Age-related PCs were more easily detected in the brain than in blood

We next performed PCA on each of our brain and blood tissues separately to see if the correlations with variables of interest would persist in a smaller dataset. All the brain tissues show a first PC that correlates with the neuron composition of the samples (P values <2E−11, Additional file 7: Figure S7A,B,C), followed by a second PC that correlates with age (P values <8E−6, Additional file 7: Figure S7E,F,G). Since both PC4 and PC5 in the full dataset showed a correlation with age in the brain tissue, all of these probes were found to strongly overlap with the probes identified with the age PCs in the brain tissues only. Interestingly, a PCA on the 16 blood samples revealed that the first two PCs both correlated with blood cell composition (first PC P value 2E−4, Additional file 7: Figure S7D; second PC P value 1E−2, Additional file 7: Figure S7H), but we were unable to identify a PC strongly correlated with age. This finding implies that the epigenetic pattern associated with age is not as strong in blood as it is in brain. Thus, PC5 in the full dataset, which shows an age-correlated pattern of methylation in blood as well as brain would not have been observed in blood alone, and was apparent because the presence of the pattern on brain reinforced power across samples.

We next sought to evaluate the sample size for a cohort required to detect an age-correlated PC in blood. We used an independent, published blood dataset (GSE40279) consisting of 656 individuals with an age range of 19 to 101 years [27]. First, we calculated the cell composition of the samples and subtracted the associated variance [41]. Then, we randomly subsampled the data into datasets with a smaller number of individuals. We performed PCA on each of the subsampled datasets and reported the percentage of times that we found an age-correlating PC for a given sample size. We found that in datasets consisting of 16 blood samples such as ours, the likelihood of finding a PC that correlates with age (P value <0.01) is approximately 41%. The chance of detecting an age-related PC in blood improves to >60% when there are more than 22 samples (Additional file 8: Figure S8). Although blood DNA methylation showed more variation than brain DNA methylation, a greater number of samples are needed to identify an age-related pattern of methylation, whereas in brain, a small sample size seems effective at identifying such a correlation.
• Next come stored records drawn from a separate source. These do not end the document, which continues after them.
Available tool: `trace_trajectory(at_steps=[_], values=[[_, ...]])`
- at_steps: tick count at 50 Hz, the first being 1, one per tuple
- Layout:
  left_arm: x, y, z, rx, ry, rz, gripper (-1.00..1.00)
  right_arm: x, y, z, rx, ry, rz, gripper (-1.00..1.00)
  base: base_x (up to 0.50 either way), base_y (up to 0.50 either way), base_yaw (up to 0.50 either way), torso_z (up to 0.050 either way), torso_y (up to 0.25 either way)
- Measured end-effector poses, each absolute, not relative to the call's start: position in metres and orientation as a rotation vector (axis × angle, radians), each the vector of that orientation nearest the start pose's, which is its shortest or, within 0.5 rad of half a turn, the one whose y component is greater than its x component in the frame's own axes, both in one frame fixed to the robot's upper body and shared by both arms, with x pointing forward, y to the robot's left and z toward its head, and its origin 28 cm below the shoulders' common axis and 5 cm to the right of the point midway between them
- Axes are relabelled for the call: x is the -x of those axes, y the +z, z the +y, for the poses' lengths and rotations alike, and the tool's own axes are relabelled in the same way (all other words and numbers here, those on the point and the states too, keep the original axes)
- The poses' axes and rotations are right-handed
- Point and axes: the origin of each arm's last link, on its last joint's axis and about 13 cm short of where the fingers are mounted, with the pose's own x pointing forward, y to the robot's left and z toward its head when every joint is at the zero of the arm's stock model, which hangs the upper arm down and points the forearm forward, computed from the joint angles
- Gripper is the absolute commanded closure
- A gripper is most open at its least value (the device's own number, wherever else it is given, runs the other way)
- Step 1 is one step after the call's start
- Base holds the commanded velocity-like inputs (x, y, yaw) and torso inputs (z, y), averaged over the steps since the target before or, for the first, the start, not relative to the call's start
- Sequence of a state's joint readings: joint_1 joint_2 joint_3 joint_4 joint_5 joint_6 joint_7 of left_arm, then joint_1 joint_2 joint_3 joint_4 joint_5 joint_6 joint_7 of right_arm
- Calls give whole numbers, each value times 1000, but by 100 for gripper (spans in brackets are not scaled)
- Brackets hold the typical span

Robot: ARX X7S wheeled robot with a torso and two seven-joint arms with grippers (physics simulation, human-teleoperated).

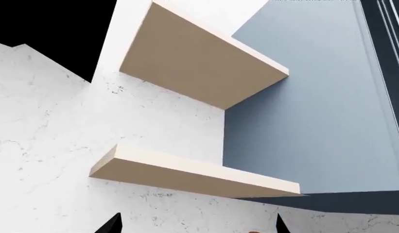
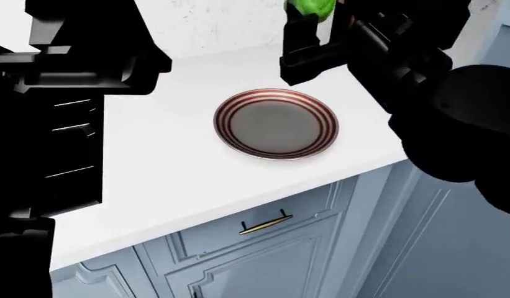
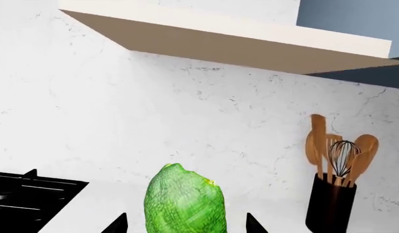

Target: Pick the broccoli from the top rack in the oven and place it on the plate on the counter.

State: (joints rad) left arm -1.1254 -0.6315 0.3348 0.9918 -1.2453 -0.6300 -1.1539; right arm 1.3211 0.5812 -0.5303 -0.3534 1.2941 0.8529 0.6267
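The broccoli [image 3: 185,201], right up against my wrist camera, is sitting between the two fingers of my right gripper [image 2: 309,18], which I am pinching around it. I am carrying it high above the counter [image 2: 180,167], just behind the plate [image 2: 276,124], probably to lower it without clipping the rim. I cannot tell whether my left gripper [image 1: 198,224] is spread or closed.

two beige shelves [image 1: 206,60] on marble wall [image 1: 43,136]

Two beige wall shelves [image 1: 206,63] on marbled white wall [image 3: 186,111]. Black utensil holder [image 3: 330,204] with wooden spoons, whisk [image 3: 342,158]. Black stovetop [image 3: 24,196]. Brass cabinet handle [image 2: 264,225].
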Motion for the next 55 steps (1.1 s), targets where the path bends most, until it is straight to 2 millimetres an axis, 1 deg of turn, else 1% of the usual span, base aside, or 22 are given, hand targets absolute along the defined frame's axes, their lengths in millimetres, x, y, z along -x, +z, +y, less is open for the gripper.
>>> trace_trajectory(at_steps=[12, 23, 28, 42, 55], values=[[-161, 318, 186, 151, -131, -765, -100, -295, 335, -82, 118, 384, -218, 100, 0, 0, 0, 0, 0], [-161, 318, 185, 153, -132, -764, -100, -329, 321, -79, 126, 379, -156, 100, 0, 0, 0, 0, 0], [-160, 318, 185, 152, -132, -764, -100, -342, 316, -78, 131, 373, -133, 100, 0, 0, 0, 0, 0], [-160, 319, 184, 148, -136, -764, -100, -366, 306, -76, 134, 359, -96, 100, 0, 0, 0, 0, 1], [-159, 319, 184, 148, -137, -763, -100, -382, 289, -77, 109, 349, -11, 100, 0, 0, 0, 1, 0]])
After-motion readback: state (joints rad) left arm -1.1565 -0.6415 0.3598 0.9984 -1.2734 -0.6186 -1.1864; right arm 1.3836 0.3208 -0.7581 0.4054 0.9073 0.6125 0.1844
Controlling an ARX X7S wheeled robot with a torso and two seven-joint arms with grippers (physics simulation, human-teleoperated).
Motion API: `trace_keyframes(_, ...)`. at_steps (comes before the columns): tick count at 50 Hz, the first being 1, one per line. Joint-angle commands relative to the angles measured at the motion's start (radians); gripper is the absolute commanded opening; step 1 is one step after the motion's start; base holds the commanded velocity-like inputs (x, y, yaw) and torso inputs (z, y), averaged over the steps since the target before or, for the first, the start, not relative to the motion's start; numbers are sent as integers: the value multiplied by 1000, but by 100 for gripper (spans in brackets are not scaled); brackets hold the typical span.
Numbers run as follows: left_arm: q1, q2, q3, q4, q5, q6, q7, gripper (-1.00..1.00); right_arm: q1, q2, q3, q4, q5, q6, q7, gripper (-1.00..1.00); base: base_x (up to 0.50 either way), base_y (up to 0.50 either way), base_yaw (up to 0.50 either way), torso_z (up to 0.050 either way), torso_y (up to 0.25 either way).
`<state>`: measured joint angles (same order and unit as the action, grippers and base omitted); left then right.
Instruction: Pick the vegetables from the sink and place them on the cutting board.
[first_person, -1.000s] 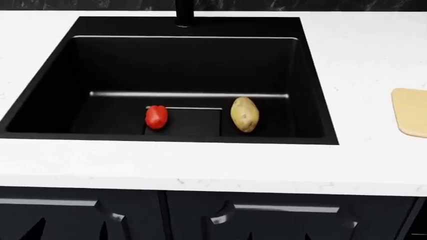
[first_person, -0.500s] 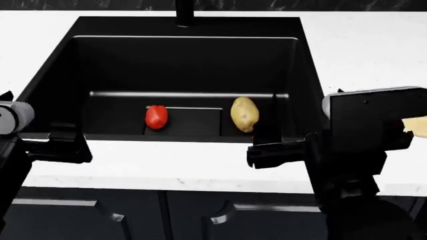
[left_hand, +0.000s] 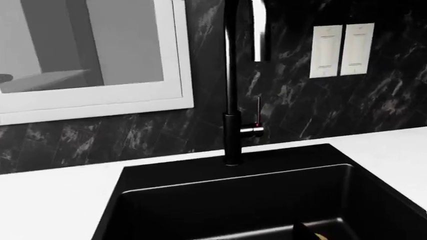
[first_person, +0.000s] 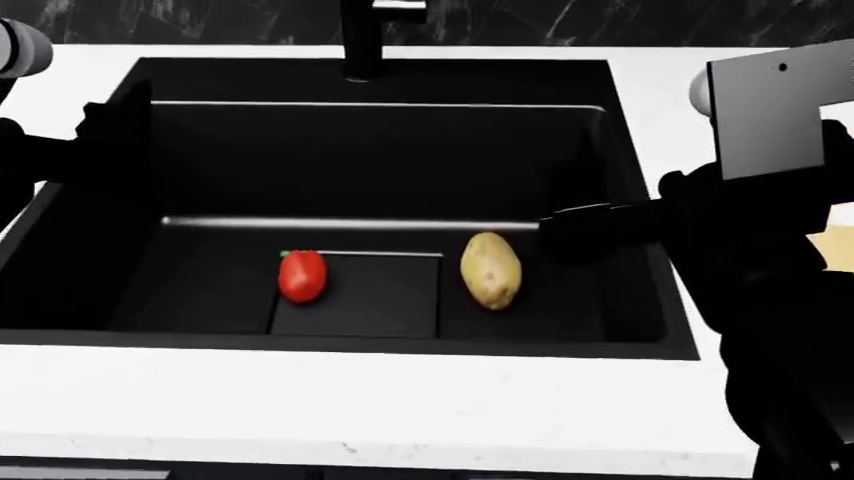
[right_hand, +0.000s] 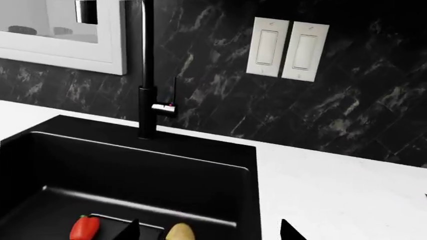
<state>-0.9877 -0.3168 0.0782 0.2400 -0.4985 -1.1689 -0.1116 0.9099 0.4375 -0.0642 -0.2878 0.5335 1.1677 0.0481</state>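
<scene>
While pepper (first_person: 303, 275) and potato (first_person: 491, 270) lie unmoved, both arms rose; tool spread unreadable.

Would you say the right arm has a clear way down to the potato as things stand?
Probably yes. The right gripper hangs over the sink's right side, just above and beside the potato. Nothing lies between them. The pepper sits apart, across the drain panel.

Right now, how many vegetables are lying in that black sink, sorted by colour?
Red: 1, the bell pepper
Yellow-brown: 1, the potato
Total: 2, both on the floor of the sink, apart from each other.
</scene>
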Motion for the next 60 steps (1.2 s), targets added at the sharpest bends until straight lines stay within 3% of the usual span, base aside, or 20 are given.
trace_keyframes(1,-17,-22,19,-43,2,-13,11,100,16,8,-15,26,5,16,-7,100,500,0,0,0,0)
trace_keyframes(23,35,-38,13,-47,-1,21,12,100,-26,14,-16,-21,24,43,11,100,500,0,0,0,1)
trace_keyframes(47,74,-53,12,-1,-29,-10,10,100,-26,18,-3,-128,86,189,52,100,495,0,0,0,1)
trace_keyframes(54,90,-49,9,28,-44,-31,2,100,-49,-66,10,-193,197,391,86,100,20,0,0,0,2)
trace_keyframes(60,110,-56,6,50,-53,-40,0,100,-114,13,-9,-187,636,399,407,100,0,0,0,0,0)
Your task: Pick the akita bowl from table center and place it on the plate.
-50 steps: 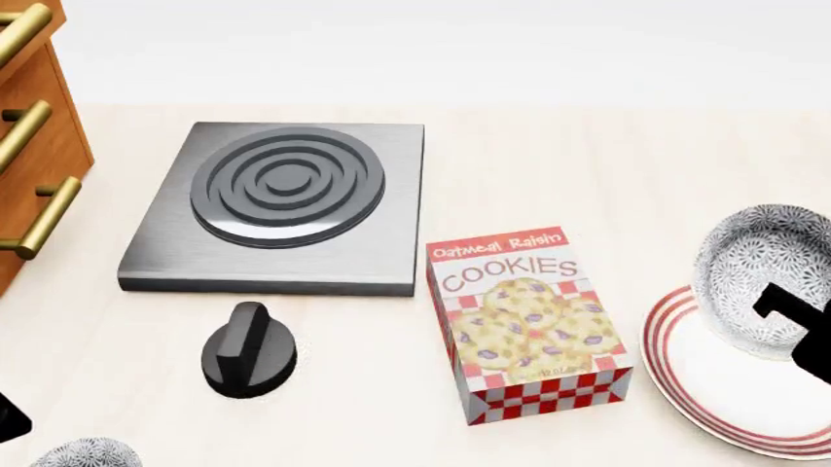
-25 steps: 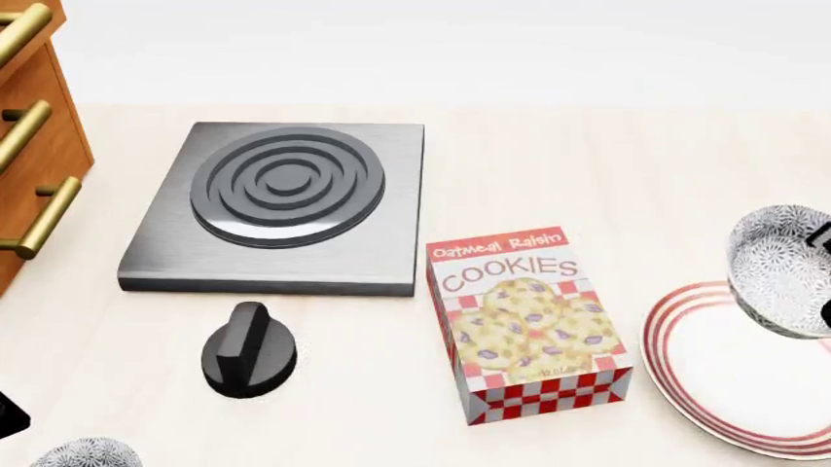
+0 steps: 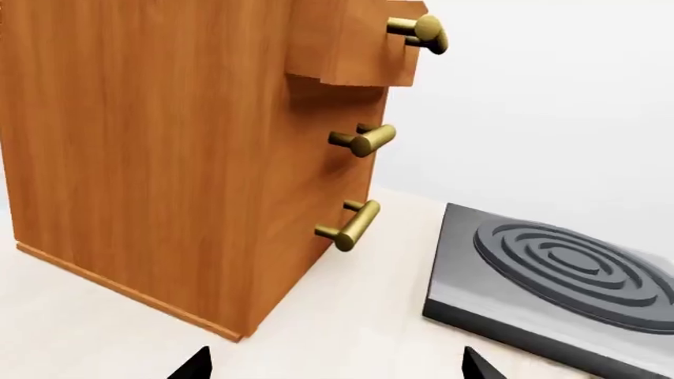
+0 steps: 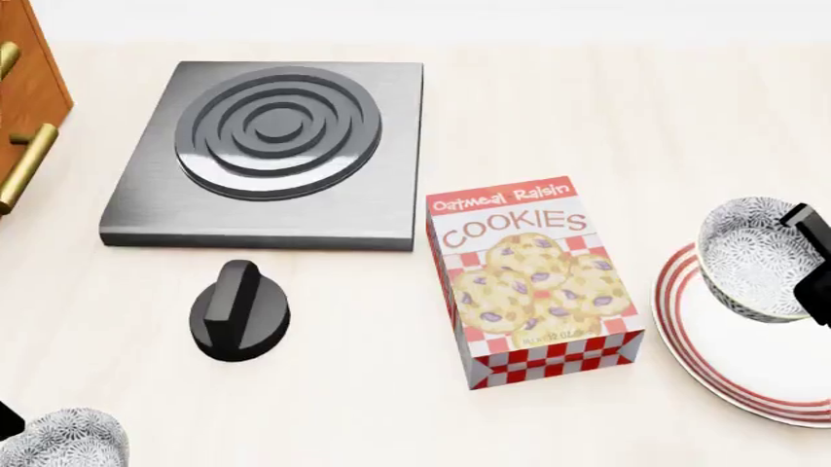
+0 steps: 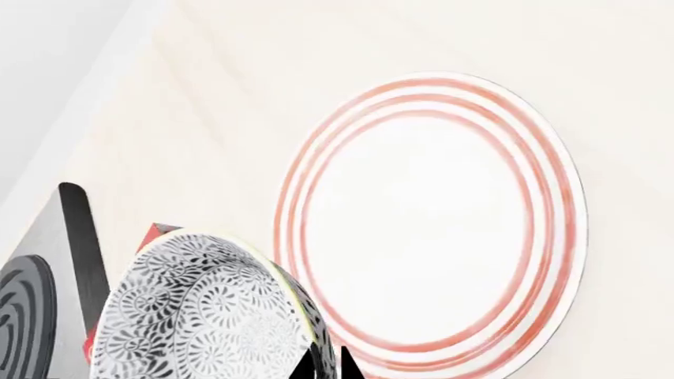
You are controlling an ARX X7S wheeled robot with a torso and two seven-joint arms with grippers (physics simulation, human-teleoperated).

Age-associated PCs were replicated in independent datasets

We took advantage of published datasets to evaluate the reproducibility of our findings of tissue-concordant and tissue-discordant DNA methylation signatures of aging. We used the projections of each probe for the two PCs (PC4 and PC5) associated with aging and reconstructed these PCs on the larger published cohort. Beginning with data from brain (n = 40; age range: 2 to 56 years, GSE53162, [45]), we found a high correlation with age for reconstructed PC4 and PC5, similar to our brain data (Figure 2A). We next performed the same analysis on blood data (n = 656; age range 19 to 101 years, GSE40279, [27]) where we predicted that only the reconstructed PC5 would be correlated with age, since the original PC5 was correlated with age in both brain and blood tissue, while the original PC4 was correlated only in brain. Indeed, while reconstructed PC4 had a poor correlation coefficient with age (correlation: 0.11, P value 3.6E−3), reconstructed PC5 had very strong correlation that was highly significant (correlation: 0.55, P value 1.81E−52, Figure 2B). To more broadly investigate the tissue specificity of our aging signature, we performed the same reconstruction on two other data sets, from buccal epithelial cells (BEC) (n = 96; age range 1 to 28 years, GSE50759, [46]), and liver (n = 85; age range 23 to 83 years, GSE48325, [47]). Despite the younger and more limited age range of the BEC cohort, both data sets showed high correlation between both reconstructed PC4 and PC5 and age (Figure 2 for details, correlations, and P values). Collectively, these data suggested that at least two independent DNA methylation signatures of aging exist, one of which (PC5) is shared across all tissues examined and the other (PC4) which is found in all except blood. Inherently, these data also provided strong evidence for replication of age-related DNA methylation signatures between diverse datasets from different cohorts and laboratories.
Figure 2

Age-associated PCs validated in independent datasets. The projections of each CpG site onto PC4 and PC5 were used to reconstruct these PCs in (A) 40 brain samples, (B) 656 blood samples, (C) 96 buccal swabs, and (D) 85 liver samples. r values and P values for each correlation are shown. PC, principal component.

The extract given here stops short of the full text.